:: Task directions ::
An exact copy of the data is needed, one that excludes all pictures.
■ ■ ■ ■ ■
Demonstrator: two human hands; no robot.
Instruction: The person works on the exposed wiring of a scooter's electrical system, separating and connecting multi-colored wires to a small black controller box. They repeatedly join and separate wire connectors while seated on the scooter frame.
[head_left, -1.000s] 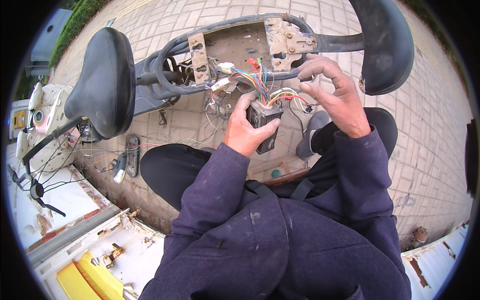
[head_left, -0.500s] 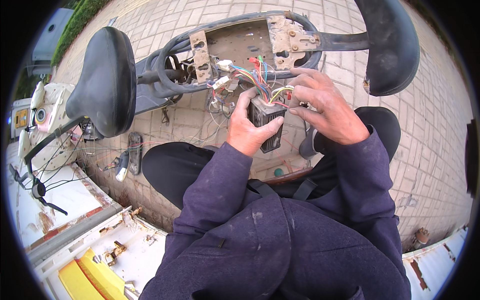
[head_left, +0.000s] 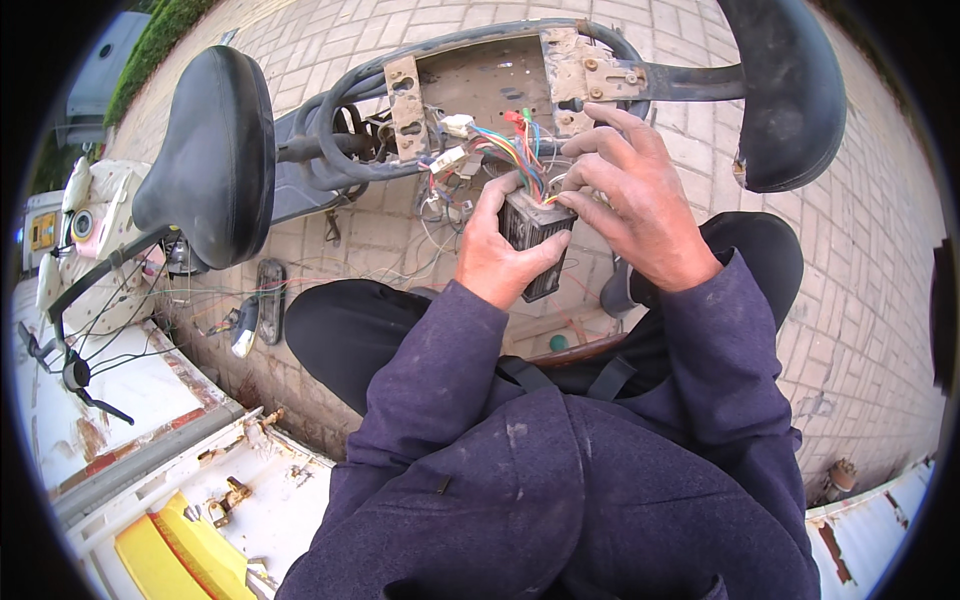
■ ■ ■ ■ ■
:: Task output ::
Demonstrator: two human hands; no robot.
Instruction: The person works on the exposed wiring of a scooter's electrical system, separating and connecting multi-colored wires to a small black controller box. They repeatedly join and separate wire connectors while seated on the scooter frame.
[head_left, -1.000s] 
[head_left, -0.500s] 
[head_left, +0.000s] 

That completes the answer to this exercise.